Problem of prostitution


    LAST Wednesday night, the Makati police raided a unit at the K&K Building on Evangelista St., Barangay Pio del Pilar which they found out was being used as a prostitution den. The police arrested three young men, all Chinese, running the prostitution business. Foreign female sex workers – two Russians, two Vietnamese and 9 Chinese – were rescued. Earlier, a police asset, also a Chinese, was able to gain entry into the establishment by paying P22,000 to the maintainer of the place.

    Makati police chief Col. Rogelio Simon said this place on Evangelista St. is the sixth sex den they have raided in recent weeks. What needs explaining is that fact the police found this establishment in full operation – with customers and sex workers and all – when in fact 11 days earlier, it had been raided by agents of the National Bureau of Investigation and presumably the maintainers and owners had been sued for their illegal activities. Our law enforcement agencies and local government officials have a lot of explaining to do about this.

    Police and media reports say the presence of a thriving prostitution business that caters exclusively for foreigners, mostly Chinese, is not confined to Makati. Nearby cities of Paranaque, Las Pinas, Pasay and Manila reportedly also hosts this nefarious trade.

    At a Senate committee hearing, Sen. Risa Hontiveros said the sex business here has gone one notch more creative and discreet: Chinese den operators now offer their “products” via online messaging applications. Hontiveros told her colleagues that online prostitution became widely used following the influx of Chinese workers employed in Philippine Offshore Gaming Operations. Her panel in the Upper House, the Senate committee on women, children, family relations and gender equality, is in the thick of discussions on Senate Resolution 131 which seeks to introduce measures to address POGO-related sexual trafficking activities in Metro Manila and Cebu City.

    Many were aghast at Sen. Hontiveros’ revelations. The girls and their services were like wares that are on sale online. The sexual services are on the menu, and customers are allowed to choose what fancies them. Women are being ordered through an app by Chinese men who are members of a chat group. It is similar to the Grabfood app which posts the restaurant’s menu and their meal and food prices, to be delivered right at your doorstep.

    A report from the Senate said Hontiveros flashed screenshots from alleged chat groups showing a message with “extra job” home services of Chinese women for a low of P3,000 to as high as P12,000 per hour. Other chat groups offer Russian and Korean women whose services are more expensive: P13,000 per hour to P45,000 for overnight service. The customers are mostly Chinese, but there are also Japanese, Korean, and Indian clients, according to the lady senator.

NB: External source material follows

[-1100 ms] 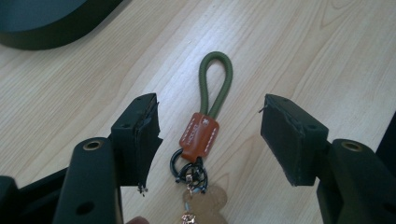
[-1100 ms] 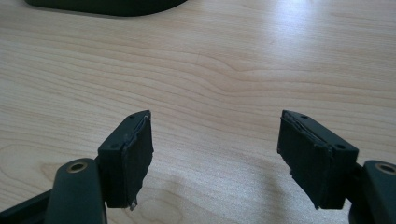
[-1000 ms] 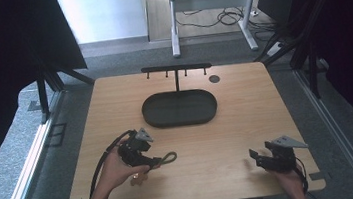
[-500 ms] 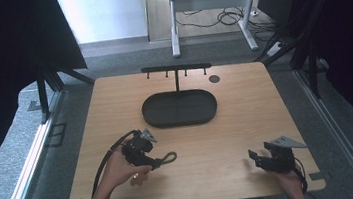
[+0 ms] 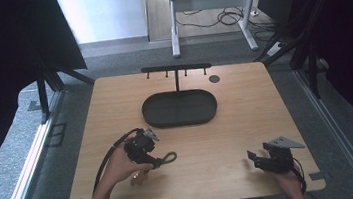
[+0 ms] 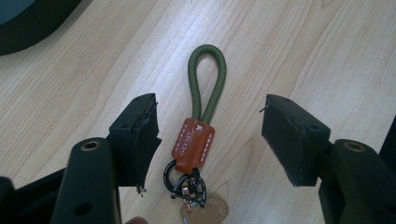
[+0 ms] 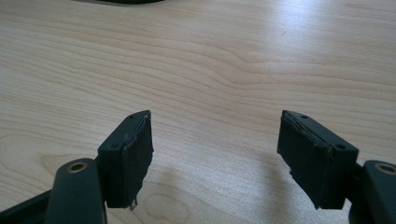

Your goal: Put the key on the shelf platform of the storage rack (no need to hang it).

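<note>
We see the black tray point(image 5: 179, 108) at the far middle bare; the keychain point(image 6: 198, 140) lies between our wide-open left gripper point(image 6: 210, 140) jaws; right gripper point(image 7: 215, 154) gapes too.

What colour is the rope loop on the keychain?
Olive green. The rope loop shows best in the left gripper view, above a brown leather tab.

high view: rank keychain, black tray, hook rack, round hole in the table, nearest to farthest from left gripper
From the left gripper:
1. Keychain, right at its fingers.
2. Black tray, mid-table, beyond the gripper.
3. Hook rack, standing at the tray's far edge.
4. Round hole, far side, right of the rack; close to the rack's rank.
</note>
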A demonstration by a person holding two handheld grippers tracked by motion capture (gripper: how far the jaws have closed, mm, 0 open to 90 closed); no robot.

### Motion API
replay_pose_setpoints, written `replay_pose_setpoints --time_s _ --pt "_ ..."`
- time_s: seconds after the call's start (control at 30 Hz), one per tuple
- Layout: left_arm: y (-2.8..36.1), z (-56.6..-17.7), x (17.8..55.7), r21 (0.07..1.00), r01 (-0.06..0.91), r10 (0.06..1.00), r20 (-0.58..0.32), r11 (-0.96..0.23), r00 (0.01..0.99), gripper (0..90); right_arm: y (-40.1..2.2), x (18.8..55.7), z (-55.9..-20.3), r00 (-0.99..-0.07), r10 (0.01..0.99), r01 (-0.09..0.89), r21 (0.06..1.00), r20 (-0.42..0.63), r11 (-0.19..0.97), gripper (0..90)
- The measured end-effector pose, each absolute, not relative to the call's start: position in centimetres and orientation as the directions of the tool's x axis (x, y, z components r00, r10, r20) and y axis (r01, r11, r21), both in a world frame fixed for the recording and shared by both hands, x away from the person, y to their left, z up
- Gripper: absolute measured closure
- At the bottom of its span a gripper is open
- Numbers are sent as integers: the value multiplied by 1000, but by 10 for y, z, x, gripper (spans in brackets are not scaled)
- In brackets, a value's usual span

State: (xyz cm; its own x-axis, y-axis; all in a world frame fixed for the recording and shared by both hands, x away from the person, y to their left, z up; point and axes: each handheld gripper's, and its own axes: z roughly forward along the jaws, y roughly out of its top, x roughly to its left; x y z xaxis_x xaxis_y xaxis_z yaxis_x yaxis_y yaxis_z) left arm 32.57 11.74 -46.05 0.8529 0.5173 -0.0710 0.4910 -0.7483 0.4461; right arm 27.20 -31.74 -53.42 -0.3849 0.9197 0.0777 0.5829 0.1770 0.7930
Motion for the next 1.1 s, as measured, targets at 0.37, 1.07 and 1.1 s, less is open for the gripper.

    Note that a raid on Evangelista St., Barangay Pio del Pilar in Makati last Wednesday involved the rescue of Russian, Chinese and Vietnamese sex workers, lending credence to the Hontiveros narrative. Yet, the response of Malacanang Palace is a tepid “we will investigate if it is true.”

    Presidential Spokesman Secretary Salvador Panelo told a press briefing in the Palace, “We will have that investigated. If that’s true, then we have to do something about it.”

    We believe the Filipino people deserve to be given not just a cursory “Noted, we will look into it” reply to this problem. After all, it is the national government through the PAGCOR that encouraged the proliferation of POGOs, and this offshore gaming resulted in crimes like kidnapping, murder, physical injuries and prostitution among foreigners themselves to happen in our land.

    Yes, the nation was able to generate some revenues from the operations of the POGOs, although there are colorums operating here and there. But the concomitant problems of criminal activities seem hard to lick.